AWS Big Data Services in the Cloud Part 1: Amazon Redshift

I. Introduction

In the IT industry we go through a tedious and long process of acquiring infrastructure (hardware software and licenses). Typically, projects are held back due to infrastructure delays in definition, contracts, support and licenses. Oftentimes, projects have been cancelled due to the infrastructure cost and non-ability of escalation. Cloud computing addresses all these difficulties and more. Teams now can focus in more important aspects of the projects: business, functionalities, and applications; and pay little heed to the infrastructure, which is totally or partially managed by the cloud provider. Everything from storage for petabytes of data to high compute capacity is at your disposals. You have the software, hardware, all on demand and at your disposals everywhere and anytime, with the ability to scale, and at lower cost.

This article is the first of a series on Big Data in the cloud. In it, we will introduce the Big Data warehouse service in AWS. We will learn the Redshift architecture and good practices to maximize the usage of the Big Data Warehouse service in the cloud.

II. Amazon Redshift

Amazon Redshift is a very powerful and fast relational data warehouse in the AWS cloud. Easy to scale to petabytes of data, it is optimized for high- performance analysis and reporting of very large datasets. Amazon Redshift is specifically designed for online analytic processing (OLAP) and business intelligence (BI) applications, which require complex queries against large datasets.

Amazon Redshift offers fast querying using the most commonly query language; SQL. Clients use ODBC or JDBC to connect to Amazon Redshift. Amazon Redshift is based on PostgreSQL. Amazon Redshift and PostgreSQL have a number of very important differences that you must be aware of as you design and develop your data warehouse applications; for example, PostgreSQL 9.x includes some features that are not supported in Amazon Redshift.

Refer to http://docs.aws.amazon.com/redshift/latest/dg/c_unsupported-postgresql-features.html for a complete list of non-supported PostgreSQL features in Amazon Redshift.

Amazon Redshift can be scaled out easily by resizing the cluster. Redshift will create a new cluster and migrate data from an old cluster to the new one. During a resize operation, the database will become read only. The Amazon Redshift service offers automation of administrative tasks such as snapshot backups and patching, along with tools to monitor the cluster and to recover from failures.

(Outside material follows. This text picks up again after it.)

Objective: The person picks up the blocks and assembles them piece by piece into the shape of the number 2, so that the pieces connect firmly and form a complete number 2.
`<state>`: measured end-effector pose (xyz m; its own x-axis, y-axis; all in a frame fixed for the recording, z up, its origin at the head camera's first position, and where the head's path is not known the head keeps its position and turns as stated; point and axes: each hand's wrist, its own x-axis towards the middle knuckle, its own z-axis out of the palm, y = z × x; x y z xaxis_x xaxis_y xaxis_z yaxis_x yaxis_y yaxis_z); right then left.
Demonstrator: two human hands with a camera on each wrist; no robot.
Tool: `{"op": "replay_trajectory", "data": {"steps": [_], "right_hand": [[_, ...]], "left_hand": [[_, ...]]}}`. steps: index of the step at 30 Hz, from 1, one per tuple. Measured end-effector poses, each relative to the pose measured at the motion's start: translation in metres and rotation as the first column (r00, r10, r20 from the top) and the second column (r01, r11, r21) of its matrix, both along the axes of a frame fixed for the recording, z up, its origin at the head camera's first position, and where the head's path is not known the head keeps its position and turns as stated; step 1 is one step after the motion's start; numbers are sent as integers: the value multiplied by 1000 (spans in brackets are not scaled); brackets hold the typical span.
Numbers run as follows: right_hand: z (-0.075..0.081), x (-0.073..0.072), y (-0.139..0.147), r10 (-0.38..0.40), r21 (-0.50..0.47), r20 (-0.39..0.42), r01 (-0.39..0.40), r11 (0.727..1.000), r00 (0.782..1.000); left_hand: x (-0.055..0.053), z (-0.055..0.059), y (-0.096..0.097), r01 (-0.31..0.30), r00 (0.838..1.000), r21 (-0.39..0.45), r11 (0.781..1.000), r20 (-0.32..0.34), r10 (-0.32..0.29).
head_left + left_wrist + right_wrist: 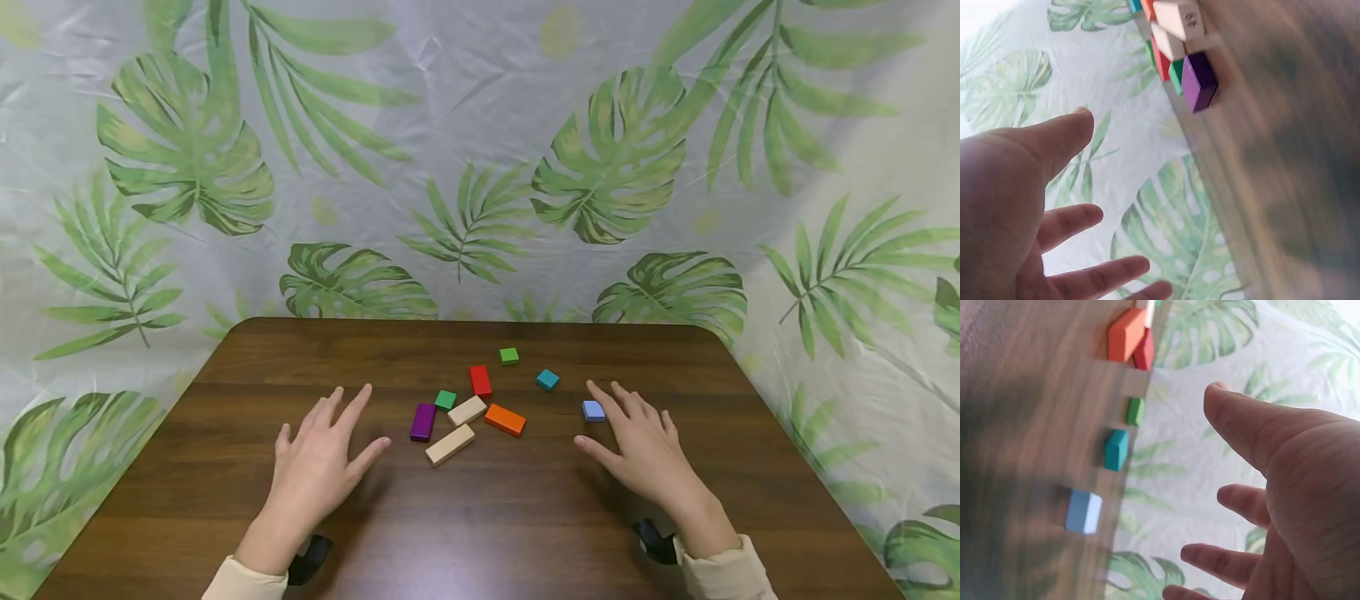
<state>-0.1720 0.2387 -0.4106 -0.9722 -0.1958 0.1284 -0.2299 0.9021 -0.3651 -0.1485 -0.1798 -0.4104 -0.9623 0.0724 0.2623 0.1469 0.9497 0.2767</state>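
My left hand (318, 462) is held over the left of the table, fingers spread and nothing in them. Nearest to it lies a purple block (423, 422). My right hand (648, 450) hovers at the right, fingers also apart, with a light blue block (593, 411) by its index finger. Between the hands lie two plain wooden blocks (451, 445), an orange block (506, 420), a red block (481, 381) and a dark green block (446, 401). A teal block (1116, 450) and a bright green block (1135, 412) lie farther back.
The dark brown wooden table (480, 533) has rounded far corners. Right behind it hangs a pale curtain (480, 125) printed with green leaves. Black straps (309, 560) circle both wrists, below cream sleeves (723, 571).
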Motion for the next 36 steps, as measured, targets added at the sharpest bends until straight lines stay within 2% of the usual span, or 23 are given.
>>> {"op": "replay_trajectory", "data": {"steps": [3, 6, 10, 16, 26, 32, 36], "right_hand": [[-4, -3, -4, 21, 6, -24, -21, 1000, 999], [-9, -6, -7, 40, 9, -49, -40, 999, 998], [-15, -13, -12, 67, -16, -47, -68, 998, 997], [-23, -22, -20, 105, -131, 66, -96, 987, 992], [-39, -43, -29, 156, -287, 102, -121, 950, 983], [-43, -51, -33, 167, -354, 152, -105, 930, 974], [-46, -55, -36, 171, -366, 178, -96, 926, 969]], "left_hand": [[-1, -7, 6, 28, 998, 25, 999, -58, -27], [-3, -12, 13, 55, 996, 63, 997, -69, -50], [-7, -17, 21, 76, 997, 150, 986, -6, -76], [-14, -30, 30, 76, 988, 288, 955, 108, -111], [-26, -45, 41, 49, 973, 463, 885, 178, -147], [-31, -49, 44, 32, 971, 474, 880, 192, -139], [-32, -50, 46, 28, 973, 473, 880, 190, -134]]}}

III. Amazon Redshift Cluster Architecture:

The main component of an Amazon Redshift is the cluster, which is composed of a leader node and one or more compute nodes. When the clients or the application establishes a connection to the Amazon Redshift Cluster, it connects directly to the leader node only. For each SQL query issued by the users, the leader node calculates the plan to retrieve the data. It passes that execution plan to each compute node, and each slice processes its portion of the data. The leader node manages the distribution of data and query processing tasks to the compute nodes.

Amazon Redshift currently supports six different node types; each node type differs from others in vCPU, memory and storage capacity. The cost of your cluster depends on the region, node type, number of nodes, and whether the nodes are reserved in advance. The six node types are grouped into two categories: Dense Compute and Dense Storage. The Dense Compute node types support clusters up to 326TB using fast SDDs. The Dense Storage nodes support clusters up to 2PB using large magnetic disks.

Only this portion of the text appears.